- WORK REQUEST -
Each line below that holds the string "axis" counts once; report the total and nothing else.
#### DATASET CONTENT
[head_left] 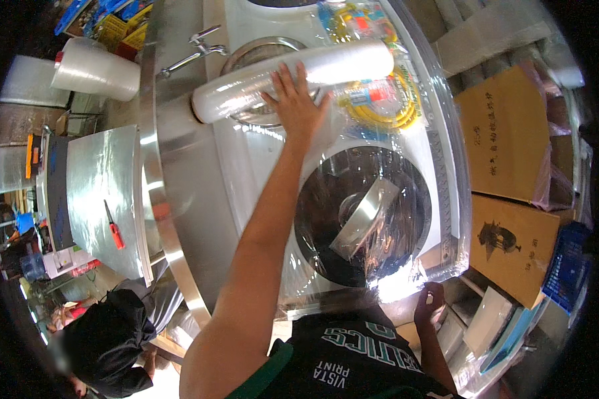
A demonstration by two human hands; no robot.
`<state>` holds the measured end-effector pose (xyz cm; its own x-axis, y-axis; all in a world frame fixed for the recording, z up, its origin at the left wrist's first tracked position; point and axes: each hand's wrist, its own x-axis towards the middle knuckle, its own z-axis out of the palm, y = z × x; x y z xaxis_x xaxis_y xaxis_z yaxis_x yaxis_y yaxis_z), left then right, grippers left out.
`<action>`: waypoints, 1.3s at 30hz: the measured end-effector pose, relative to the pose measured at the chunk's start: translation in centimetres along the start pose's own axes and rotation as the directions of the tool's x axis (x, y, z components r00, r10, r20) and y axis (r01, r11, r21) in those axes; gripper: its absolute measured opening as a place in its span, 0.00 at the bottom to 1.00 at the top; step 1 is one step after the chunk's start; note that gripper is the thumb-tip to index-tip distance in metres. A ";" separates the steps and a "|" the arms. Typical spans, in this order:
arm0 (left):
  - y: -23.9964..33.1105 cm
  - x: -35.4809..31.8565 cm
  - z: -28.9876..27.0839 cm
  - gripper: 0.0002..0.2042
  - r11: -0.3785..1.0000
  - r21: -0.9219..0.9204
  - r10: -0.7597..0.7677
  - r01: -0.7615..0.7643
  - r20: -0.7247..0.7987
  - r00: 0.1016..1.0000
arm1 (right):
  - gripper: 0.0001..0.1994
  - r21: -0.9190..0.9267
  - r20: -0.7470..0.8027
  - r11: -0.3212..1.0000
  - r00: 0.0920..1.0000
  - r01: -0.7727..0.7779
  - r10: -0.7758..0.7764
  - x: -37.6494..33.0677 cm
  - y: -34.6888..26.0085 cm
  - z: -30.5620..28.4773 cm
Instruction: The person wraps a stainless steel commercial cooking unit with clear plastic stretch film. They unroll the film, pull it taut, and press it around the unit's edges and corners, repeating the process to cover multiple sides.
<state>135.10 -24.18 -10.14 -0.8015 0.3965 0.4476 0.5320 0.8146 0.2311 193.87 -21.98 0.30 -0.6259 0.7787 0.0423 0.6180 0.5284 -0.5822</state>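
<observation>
A large roll of clear plastic film (359, 61) lies across the far part of a stainless steel counter unit. My left hand (296, 100) rests on the roll with its fingers spread. Film covers the unit's top, including a round black burner (319, 219) with a folded metal plate (366, 219) over it. At the near right corner, my right hand (430, 302) is curled at the edge of the plastic film (399, 287), its fingertips partly hidden. Beneath the roll shows a round metal basin rim (233, 63). Coiled yellow hoses (386, 120) in clear bags lie beside the roll.
A metal tap (203, 50) sticks out at the far left of the counter. Cardboard boxes (506, 133) stand along the right. On the left are a metal table (103, 179) bearing a red-handled tool (115, 233), another film roll (96, 70) and a person in black (106, 339).
</observation>
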 end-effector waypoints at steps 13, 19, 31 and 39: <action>-3.1 14.6 -1.6 0.30 0.950 -0.295 0.040 -0.099 -0.199 0.979 | 0.11 -0.114 -0.098 0.912 0.918 -0.393 0.384 -11.7 3.0 -1.1; -2.6 -22.8 -13.8 0.30 0.852 -0.483 -0.170 0.201 0.107 0.980 | 0.35 -0.194 0.297 0.976 0.954 0.103 -0.042 -10.2 3.9 4.1; -4.5 -59.3 -30.9 0.37 0.969 0.239 -0.199 0.067 0.585 0.786 | 0.39 -0.268 0.459 0.867 0.847 0.419 -0.267 -8.7 8.5 5.3; -5.3 -67.1 -32.5 0.24 0.986 -0.164 0.157 -0.042 0.802 0.576 | 0.28 -0.058 0.137 0.994 0.985 -0.094 0.102 -21.4 21.7 -4.9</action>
<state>194.98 -68.85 -13.32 -0.5968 0.6963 -0.3987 0.6025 0.7171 0.3505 223.01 -25.58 -9.24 -0.6190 0.7748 -0.1284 0.7009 0.4712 -0.5355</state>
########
- REPLY -
2